TASK REQUIREMENTS:
In the entries below, find the string "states" and return each line holding it.

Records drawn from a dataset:
★ ★ ★
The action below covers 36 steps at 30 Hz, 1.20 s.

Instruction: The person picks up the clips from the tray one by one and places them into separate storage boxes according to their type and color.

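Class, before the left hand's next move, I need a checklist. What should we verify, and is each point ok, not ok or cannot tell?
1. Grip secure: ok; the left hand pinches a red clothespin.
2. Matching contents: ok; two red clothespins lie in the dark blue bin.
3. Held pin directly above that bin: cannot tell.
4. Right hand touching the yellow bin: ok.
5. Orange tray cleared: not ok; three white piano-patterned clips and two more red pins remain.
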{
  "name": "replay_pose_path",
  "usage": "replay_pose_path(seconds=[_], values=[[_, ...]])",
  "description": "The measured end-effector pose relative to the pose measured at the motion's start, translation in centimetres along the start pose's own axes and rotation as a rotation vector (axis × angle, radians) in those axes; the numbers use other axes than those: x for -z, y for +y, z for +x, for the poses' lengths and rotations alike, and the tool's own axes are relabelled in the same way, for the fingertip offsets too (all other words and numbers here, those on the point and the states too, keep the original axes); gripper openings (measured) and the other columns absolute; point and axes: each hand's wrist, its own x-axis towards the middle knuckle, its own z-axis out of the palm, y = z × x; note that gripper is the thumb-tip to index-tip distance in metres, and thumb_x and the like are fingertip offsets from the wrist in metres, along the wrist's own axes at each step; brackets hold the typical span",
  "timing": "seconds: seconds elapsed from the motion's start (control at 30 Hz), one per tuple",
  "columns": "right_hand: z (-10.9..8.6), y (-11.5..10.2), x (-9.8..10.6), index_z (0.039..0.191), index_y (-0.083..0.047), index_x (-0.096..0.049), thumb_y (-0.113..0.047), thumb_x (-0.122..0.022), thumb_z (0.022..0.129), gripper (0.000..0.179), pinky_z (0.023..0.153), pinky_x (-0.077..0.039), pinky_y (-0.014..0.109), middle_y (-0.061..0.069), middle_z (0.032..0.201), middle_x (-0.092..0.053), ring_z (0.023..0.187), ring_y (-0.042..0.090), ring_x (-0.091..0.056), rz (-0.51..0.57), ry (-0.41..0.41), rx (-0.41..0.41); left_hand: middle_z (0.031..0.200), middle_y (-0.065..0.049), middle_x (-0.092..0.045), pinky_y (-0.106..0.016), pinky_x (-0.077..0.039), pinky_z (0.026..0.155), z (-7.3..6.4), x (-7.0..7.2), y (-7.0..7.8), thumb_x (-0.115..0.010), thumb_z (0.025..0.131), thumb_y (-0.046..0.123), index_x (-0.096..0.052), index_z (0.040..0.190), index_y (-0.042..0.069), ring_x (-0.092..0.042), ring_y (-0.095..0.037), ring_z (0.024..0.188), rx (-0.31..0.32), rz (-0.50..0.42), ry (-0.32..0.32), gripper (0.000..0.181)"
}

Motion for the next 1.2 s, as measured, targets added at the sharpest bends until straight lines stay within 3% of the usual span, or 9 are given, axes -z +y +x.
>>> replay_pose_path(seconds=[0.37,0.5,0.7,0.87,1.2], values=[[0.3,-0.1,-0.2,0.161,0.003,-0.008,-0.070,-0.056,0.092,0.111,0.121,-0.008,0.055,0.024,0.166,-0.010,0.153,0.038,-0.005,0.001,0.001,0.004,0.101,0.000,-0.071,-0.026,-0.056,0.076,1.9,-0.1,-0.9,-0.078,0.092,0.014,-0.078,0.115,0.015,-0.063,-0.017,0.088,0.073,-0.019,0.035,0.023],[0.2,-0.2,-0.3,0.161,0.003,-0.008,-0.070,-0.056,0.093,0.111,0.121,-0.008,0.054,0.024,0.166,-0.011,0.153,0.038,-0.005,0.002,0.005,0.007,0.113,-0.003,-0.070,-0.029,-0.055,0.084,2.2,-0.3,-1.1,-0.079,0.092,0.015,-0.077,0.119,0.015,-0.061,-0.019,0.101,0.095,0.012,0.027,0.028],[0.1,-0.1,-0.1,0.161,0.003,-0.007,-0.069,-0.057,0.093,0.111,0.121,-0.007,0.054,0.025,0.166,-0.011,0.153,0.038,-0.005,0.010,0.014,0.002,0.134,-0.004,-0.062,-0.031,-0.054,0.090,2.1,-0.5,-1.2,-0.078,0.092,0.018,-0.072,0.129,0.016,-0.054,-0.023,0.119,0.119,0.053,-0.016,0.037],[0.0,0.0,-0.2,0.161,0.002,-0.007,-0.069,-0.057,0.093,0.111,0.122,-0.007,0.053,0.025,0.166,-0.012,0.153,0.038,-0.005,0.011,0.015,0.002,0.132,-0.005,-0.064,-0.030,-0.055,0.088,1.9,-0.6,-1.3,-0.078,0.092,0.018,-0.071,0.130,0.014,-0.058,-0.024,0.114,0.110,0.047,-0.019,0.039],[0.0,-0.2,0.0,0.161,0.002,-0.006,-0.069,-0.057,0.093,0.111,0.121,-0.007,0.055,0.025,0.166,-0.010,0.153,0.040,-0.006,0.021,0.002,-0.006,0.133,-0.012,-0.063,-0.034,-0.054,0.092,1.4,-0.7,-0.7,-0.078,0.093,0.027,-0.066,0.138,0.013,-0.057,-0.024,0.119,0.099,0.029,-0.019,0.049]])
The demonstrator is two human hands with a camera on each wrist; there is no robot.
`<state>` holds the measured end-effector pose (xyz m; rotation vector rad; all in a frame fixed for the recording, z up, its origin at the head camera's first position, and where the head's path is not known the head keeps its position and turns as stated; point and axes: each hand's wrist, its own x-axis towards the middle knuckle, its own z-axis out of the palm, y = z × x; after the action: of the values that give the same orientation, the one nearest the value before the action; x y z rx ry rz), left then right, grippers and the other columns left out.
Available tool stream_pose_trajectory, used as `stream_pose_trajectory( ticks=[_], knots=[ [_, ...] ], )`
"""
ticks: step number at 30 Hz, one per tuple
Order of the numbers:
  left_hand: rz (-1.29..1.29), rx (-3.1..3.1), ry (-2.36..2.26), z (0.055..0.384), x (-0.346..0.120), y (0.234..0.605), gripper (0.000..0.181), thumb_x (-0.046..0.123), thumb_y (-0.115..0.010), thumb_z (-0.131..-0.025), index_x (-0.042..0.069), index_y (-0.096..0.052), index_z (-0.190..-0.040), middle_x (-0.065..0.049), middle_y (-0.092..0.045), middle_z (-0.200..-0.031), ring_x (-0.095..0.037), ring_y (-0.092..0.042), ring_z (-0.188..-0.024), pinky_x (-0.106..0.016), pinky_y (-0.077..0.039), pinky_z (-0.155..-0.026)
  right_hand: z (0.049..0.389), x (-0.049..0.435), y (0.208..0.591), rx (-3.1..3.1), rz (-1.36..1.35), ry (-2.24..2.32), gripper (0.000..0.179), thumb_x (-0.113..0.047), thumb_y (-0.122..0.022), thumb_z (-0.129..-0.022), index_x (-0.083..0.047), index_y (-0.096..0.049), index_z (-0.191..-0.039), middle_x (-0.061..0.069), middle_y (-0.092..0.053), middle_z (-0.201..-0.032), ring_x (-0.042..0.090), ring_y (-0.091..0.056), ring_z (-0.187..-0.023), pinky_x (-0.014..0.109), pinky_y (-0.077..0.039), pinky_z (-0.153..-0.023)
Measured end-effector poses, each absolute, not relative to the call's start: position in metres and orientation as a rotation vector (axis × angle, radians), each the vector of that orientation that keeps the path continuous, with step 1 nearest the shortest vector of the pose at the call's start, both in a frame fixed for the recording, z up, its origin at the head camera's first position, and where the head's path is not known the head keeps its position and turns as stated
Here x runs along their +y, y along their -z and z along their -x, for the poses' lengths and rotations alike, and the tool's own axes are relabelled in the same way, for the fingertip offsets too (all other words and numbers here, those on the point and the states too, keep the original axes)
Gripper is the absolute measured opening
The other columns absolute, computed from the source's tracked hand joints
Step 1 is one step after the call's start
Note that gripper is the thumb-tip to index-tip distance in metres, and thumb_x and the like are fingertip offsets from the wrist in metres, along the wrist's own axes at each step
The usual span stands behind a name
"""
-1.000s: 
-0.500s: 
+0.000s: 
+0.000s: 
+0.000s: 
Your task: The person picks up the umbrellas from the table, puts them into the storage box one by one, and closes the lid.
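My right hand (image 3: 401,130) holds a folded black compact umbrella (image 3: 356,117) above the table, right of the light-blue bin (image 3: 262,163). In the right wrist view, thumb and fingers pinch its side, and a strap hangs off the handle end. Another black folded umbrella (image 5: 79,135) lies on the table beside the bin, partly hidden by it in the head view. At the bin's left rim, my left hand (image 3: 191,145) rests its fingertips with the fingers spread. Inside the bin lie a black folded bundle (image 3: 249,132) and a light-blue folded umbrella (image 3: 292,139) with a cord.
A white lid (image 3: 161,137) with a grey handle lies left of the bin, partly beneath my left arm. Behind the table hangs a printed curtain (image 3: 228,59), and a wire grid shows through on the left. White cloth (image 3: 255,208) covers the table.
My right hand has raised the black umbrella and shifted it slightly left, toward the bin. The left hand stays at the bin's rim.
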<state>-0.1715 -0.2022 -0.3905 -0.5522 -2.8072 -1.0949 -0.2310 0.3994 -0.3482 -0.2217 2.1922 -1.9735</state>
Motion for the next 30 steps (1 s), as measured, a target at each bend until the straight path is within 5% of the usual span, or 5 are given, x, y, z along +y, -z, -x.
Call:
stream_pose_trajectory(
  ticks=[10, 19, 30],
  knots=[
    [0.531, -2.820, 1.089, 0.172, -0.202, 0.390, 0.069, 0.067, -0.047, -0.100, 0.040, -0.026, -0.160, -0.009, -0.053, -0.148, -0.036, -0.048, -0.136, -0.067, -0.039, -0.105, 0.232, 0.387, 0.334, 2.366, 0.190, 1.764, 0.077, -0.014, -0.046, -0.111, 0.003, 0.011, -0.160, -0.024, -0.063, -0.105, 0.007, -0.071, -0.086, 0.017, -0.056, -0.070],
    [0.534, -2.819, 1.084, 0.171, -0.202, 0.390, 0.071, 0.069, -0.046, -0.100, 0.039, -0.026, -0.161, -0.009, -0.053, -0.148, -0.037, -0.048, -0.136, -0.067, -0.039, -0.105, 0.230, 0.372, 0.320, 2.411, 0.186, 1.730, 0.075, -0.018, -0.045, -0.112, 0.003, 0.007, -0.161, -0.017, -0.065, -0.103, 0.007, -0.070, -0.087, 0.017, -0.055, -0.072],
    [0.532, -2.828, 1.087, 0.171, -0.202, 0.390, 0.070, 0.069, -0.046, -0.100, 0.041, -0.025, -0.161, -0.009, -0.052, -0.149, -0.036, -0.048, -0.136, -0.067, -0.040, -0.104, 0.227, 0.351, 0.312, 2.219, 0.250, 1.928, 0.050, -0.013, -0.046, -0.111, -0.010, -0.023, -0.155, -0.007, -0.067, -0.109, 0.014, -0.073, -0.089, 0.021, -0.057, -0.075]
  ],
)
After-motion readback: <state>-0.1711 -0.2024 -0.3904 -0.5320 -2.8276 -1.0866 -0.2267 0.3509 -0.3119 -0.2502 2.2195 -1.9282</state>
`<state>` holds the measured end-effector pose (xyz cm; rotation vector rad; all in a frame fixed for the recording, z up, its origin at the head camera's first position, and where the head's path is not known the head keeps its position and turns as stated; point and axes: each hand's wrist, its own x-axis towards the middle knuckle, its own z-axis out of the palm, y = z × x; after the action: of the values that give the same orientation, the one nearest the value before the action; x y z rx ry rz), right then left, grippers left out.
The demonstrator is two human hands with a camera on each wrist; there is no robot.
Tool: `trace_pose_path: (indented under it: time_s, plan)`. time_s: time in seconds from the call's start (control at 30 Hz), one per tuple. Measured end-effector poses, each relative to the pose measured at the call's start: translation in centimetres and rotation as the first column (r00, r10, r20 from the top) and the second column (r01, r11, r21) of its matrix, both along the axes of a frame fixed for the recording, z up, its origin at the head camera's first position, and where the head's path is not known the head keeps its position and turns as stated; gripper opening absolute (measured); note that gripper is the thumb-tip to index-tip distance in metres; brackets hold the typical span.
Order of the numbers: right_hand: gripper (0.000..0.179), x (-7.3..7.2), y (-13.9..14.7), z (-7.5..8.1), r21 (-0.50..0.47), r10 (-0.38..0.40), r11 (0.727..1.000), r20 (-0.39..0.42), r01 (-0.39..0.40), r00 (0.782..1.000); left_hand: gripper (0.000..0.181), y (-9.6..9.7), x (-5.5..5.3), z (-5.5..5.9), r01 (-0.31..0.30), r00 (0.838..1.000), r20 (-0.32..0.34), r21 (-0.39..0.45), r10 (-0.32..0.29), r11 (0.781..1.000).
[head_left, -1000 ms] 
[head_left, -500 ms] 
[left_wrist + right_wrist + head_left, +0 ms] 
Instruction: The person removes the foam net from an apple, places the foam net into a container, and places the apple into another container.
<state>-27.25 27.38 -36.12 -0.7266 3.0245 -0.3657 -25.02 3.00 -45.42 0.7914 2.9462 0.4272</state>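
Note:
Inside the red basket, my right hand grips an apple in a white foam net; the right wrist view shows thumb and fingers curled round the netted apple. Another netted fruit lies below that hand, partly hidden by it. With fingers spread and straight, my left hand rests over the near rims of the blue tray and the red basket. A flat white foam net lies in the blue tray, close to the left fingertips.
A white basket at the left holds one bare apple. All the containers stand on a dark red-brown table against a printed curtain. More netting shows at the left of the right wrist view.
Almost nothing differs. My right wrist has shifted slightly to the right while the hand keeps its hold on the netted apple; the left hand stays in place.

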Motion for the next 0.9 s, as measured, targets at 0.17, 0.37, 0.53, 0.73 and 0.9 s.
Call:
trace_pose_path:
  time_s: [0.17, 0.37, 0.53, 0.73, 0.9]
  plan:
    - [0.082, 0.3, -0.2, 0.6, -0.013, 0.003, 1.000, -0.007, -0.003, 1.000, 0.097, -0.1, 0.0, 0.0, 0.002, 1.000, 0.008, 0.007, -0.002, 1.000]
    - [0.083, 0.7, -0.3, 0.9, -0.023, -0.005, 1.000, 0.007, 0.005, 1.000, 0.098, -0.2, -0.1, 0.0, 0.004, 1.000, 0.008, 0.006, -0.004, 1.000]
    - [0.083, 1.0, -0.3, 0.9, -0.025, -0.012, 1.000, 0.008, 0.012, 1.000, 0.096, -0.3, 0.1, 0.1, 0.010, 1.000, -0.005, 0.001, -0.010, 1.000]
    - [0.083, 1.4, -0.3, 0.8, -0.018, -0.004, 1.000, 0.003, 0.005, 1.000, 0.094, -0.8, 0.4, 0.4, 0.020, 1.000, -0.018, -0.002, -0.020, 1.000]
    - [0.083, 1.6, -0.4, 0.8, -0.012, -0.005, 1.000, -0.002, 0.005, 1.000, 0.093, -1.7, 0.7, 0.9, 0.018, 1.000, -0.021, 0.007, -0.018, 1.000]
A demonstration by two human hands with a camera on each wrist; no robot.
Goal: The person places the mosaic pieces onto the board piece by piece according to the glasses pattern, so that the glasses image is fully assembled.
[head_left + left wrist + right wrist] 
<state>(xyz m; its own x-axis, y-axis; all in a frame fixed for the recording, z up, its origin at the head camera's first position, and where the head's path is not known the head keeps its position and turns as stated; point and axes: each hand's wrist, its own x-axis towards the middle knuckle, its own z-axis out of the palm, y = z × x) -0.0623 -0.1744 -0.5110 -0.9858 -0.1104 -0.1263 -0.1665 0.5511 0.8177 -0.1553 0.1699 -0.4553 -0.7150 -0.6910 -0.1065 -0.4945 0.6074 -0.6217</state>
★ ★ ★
ANSWER:
  "description": "The measured end-effector pose relative to the pose measured at the motion's start, translation in centimetres along the start pose's own axes and rotation as a rotation vector (axis × angle, radians) in those axes; the numbers use other axes than those: x for -z, y for +y, z for +x, for the poses' lengths and rotations alike, and the tool's own axes are relabelled in the same way, for the fingertip offsets too (all other words and numbers here, those on the point and the states too, keep the original axes); gripper openings (measured) and the other columns absolute; point and axes: each hand's wrist, its own x-axis towards the middle knuckle, its own z-axis out of the palm, y = z × x; note that gripper is the thumb-tip to index-tip distance in metres, and thumb_x and the like are fingertip offsets from the wrist in metres, along the wrist's own axes at each step; brackets hold the typical span",
Here x runs along their +y, y along their -z and z along their -x, for the poses' lengths and rotations alike, and the tool's own axes are relabelled in the same way, for the fingertip offsets too (all other words and numbers here, those on the point and the states too, keep the original axes)

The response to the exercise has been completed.